For the next three days the weather was indeed perfect, and the bees did marvelously well. A visit to the new apiary by the lake showed that the colonies there were also storing heavily and needed supers. They had never expected this yard to yield any surplus honey this season, but the bees were actually crowding the queen out of the combs with the rush of new honey.

“We’ll have to get a team and have a load of supers hauled over,” said Alice. “One thing’s certain—next season we must have a horse and wagon of our own. We must have paid out over fifty dollars for team-hire this summer, and now we’ll have to have all these supers hauled home again for extracting.”

However, they had to have a quantity of lumber brought out from Morton to make winter cases for the increased number of colonies, and the teamster moved the load of supers while he was there. The management of the bees during this late honey-flow was simple. Bees rarely swarm after midsummer, and they only needed to be let alone to fill their empty combs with the honey from the willow-herb, whose crimson spikes were visible everywhere. Exploring the woods the apiarists found it in immense quantities in every burned slash; they had seen the green plants often enough during the summer, but had not recognized it until it came in bloom. There appeared to be forage for hundreds of colonies.

Raspberries were ripe now, and the Harmans gathered quarts. They might have gathered barrels, if they had had any means of disposing of them. They ate them in every possible manner—raw, stewed, in pies, but mainly with fresh, extracted honey poured over them, which they found to be a dish worthy of any epicure’s attention. Alice also made a great quantity of jam with some sugar that was left from the spring feeding, and filled up all the remaining honeypails.

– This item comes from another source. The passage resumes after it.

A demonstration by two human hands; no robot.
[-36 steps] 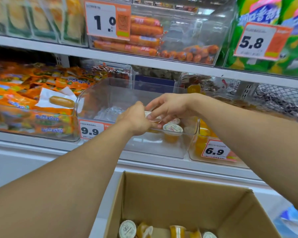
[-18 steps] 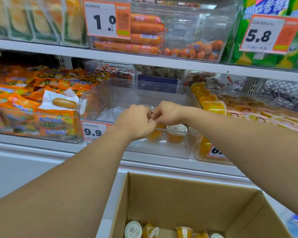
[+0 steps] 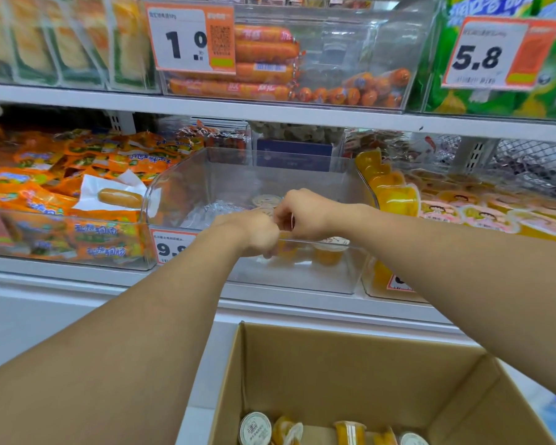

It was the fruitful season of the wilderness. Game was growing more plentiful. The woods and streams were full of the new broods of partridges and ducks, strong-winged now and wary. Hares were everywhere, and once, while picking berries, Carl caught a glimpse of a black bear. It was only a glimpse, for the bear vanished like lightning, but Carl carried a rifle after that when he went for berries.

He carried it in vain, but it occurred to him that the lakeside apiary was terribly exposed to a bear’s depredations, and he carried the big trap over there, and set it among the hives. He found the yard in perfect safety, and the bees storing honey fast in nearly all the supers.

All through the latter part of August the weather remained warm and clear. Not much rain fell, but light showers came often enough to keep the fireweed from drying up, and the bees were busily at work almost every day. And now Alice set to work to improve the breed of the bees by queen-rearing operations.

To transform a black colony into Italians, it is only necessary to exchange their queen for an Italian queen. In the course of a couple of months the old generation of black bees will all have died, and all the newly hatched brood will be the offspring of the Italian mother. But Alice could not afford to buy any more queens, and she had determined to rear them herself.

The rearing of thoroughbred queens is a special art in itself. Any colony, if deprived of its queen, will raise a number of queen-cells to produce another, but these cells will of course be from eggs laid by the old queen, and the new queen will be of the same breed. To change the breed it is necessary to manœuver a substitution without the bees being aware of it.

Alice began by killing the queen of one of the black colonies that had proved bad-tempered and a poor honey-gatherer. For four days, then, she let the hive alone. At the end of that time she went over all the combs and cut out every queen-cell that had been started.